Una rosa è una rosa è una rosa”, scrisse
in un poema la grande Gertrude Stein, per dire che il nome può cambiare, ma la
cosa non cambia. Una semplice verità contro la quale le grandi industrie
farmaceutiche, “Big Pharma”, lottano ogni giorno spendendo milioni per provare
che Stein aveva torto. E che cambiando il nome alla cosa, cambia anche la rosa.
O come noi la annusiamo. E’ la gigantesca industria dei creatori di nomi per i
nuovi medicinali. Le case spendono fortune per azzeccare quella sequenza di
lettere che convincerà i pazienti a chiedere proprio quel farmaco e non un
altro,magari identico, ma che suona peggio. Quando si parla di un mercato da
330 miliardi di dollari all’anno – mille a testa per ogni abitante degli Stati
Uniti – si capisce che ogni dollaro speso per trovare il nome più accattivante
possa essere giustificato. Immaginiamo un signore di mezza età, con qualche
problemino amoroso, andare in farmacia e chiedere una pastiglia di 1-(3-(6,7-dihydro-1-methyl-7-oxo-3-propyl-1H-pyrazolo
(4,3d)pyrimidin-5yl)-4-e-thoxypheny)sulfonyl)-4methylpiperazine citrato, magari
scarabocchiato su una ricetta dal labilmente e famose zampe di gallina che i
medici usano per scrivere. Gli sarebbe impossibile, e probabilmente
rinuncerebbe a una piacevole serata.
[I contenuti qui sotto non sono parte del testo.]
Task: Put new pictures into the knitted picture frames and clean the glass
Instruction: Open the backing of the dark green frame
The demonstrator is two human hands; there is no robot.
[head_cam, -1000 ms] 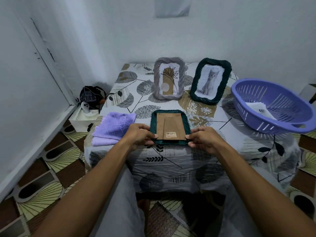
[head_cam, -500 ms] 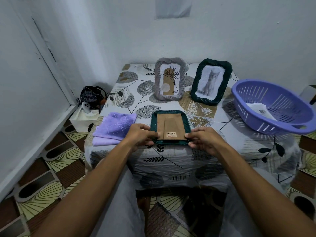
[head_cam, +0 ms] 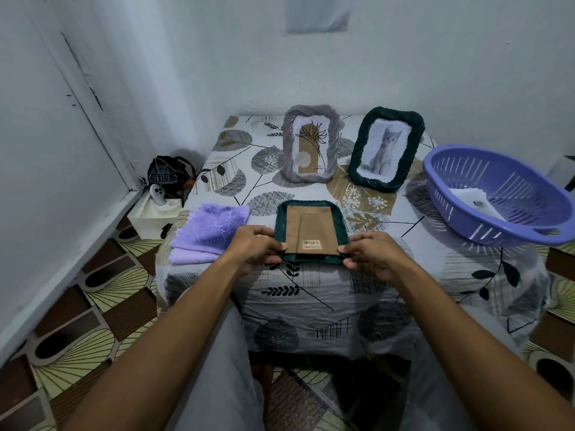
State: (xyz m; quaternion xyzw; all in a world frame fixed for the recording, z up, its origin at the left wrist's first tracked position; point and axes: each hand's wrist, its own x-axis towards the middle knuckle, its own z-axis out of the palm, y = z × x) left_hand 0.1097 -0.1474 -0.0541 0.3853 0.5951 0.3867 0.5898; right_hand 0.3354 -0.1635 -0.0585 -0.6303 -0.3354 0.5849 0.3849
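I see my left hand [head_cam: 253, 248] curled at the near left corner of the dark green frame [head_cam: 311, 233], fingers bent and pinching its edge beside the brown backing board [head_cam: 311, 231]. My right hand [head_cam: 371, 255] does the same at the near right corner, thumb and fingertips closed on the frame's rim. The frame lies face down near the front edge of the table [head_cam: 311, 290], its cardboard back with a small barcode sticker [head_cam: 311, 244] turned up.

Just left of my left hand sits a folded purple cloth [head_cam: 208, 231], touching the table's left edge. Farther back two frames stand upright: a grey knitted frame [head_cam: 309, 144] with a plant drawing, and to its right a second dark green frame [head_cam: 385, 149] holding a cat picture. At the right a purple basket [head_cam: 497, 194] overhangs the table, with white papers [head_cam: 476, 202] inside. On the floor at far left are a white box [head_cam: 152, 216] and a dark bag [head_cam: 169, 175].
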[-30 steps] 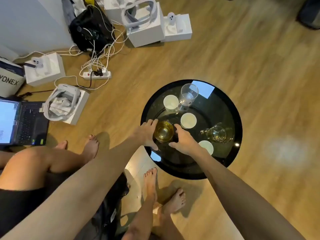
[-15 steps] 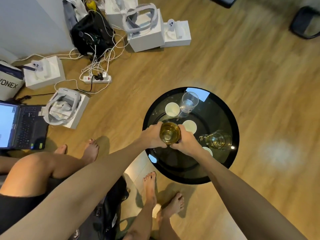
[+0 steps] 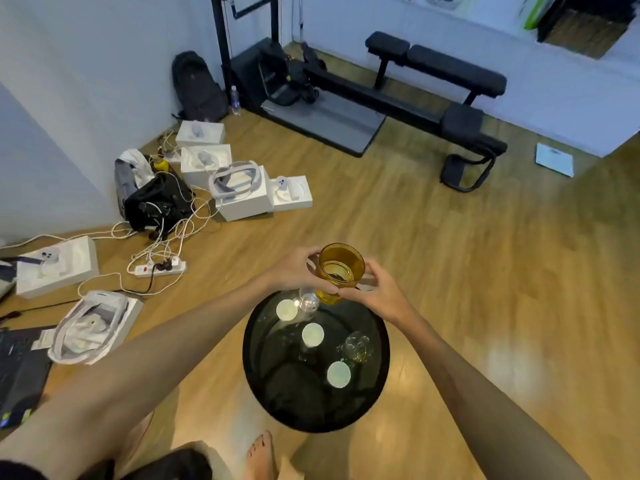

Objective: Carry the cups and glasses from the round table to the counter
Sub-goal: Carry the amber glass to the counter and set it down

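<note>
You hold the amber glass (image 3: 340, 271) upright between both hands, left hand (image 3: 294, 271) and right hand (image 3: 377, 294) closed around its sides, clear above the round table (image 3: 270, 375). Below your grip, three white cups and two clear glasses wait. Keep it level and walk steadily; no counter is in view.

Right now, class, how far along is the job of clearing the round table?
Done: nothing visibly delivered; no counter is in view. In hand: the amber glass, lifted clear of the round table, held between left hand and right hand. Left: three white cups and two clear glasses on the table.
</note>
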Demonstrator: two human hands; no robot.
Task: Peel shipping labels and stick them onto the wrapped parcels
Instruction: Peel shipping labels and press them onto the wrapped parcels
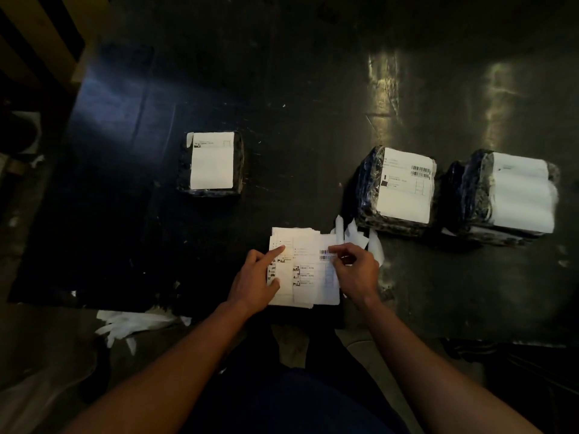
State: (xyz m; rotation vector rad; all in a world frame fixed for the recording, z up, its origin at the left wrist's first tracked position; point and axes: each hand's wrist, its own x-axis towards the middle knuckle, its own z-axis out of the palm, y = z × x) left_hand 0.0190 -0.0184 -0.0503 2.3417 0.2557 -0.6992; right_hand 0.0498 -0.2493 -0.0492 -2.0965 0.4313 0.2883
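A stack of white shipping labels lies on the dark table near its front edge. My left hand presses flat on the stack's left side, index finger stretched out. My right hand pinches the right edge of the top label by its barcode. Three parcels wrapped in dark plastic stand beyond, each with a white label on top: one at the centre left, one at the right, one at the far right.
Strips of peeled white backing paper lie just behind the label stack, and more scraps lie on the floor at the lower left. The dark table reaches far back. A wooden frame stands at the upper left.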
Altra cosa se potesse ordinare
semplicemente il Viagra che è il nome commerciale di quell’impossibile trenino
di greco, latino e algebra. (..). Ogni nuovo farmaco deve svere sempre tre
nomi. Quello scientifico, come il popolarissimo L-3.3’,5,5’ –tetraiodothyroxine
sodium salt (Levothyroxine (T4) sodium), il sostituto degli ormoni della
tiroide registrato anche come Levothyroxina e venduto a 30 milioni di pazienti
soltanto negli Usa come Synthroid e in Italia come Euthyrox (“Eu” dal greco
“bene). Il nome commerciale appartiene alla casa che lo ha brevettato. Il nome
generico serve quando il brevetto scadrà e potrà essere prodotto da chiunque
sia autorizzato. Ma il marketing e la ricerca del nome più commerciabile non
sono senza rischi per la salute. Farmaci diversissimi ma con nomi simili
rischiano di creare confusione, con effetti disastrosi. In un caso di scuola
sempre citato, una signora sofferente di asma acuta cercò invano di controllare
gli attacchi spasmodici ingerendo compresse dal nome molto simile a un
preparato contro lì ingrossamento della prostata. La signora tragicamente morì,
mentre da qualche altra parte, un uomo con una prostata come un pallone da
football respirava a pieni polmoni correndo continuamente in bagno. Nel punto
di congiunzione fra scienza e profitto, fra persuasione occulta ed efficacia
farmacologica, il confine fra ciò che aiuta il paziente e ciò che aiuta i
bilanci delle aziende tende a confondersi e sovrapporsi. E può, come la rosa di
Gertrude, pungere chi cade nelle trappole del marketing della pillola.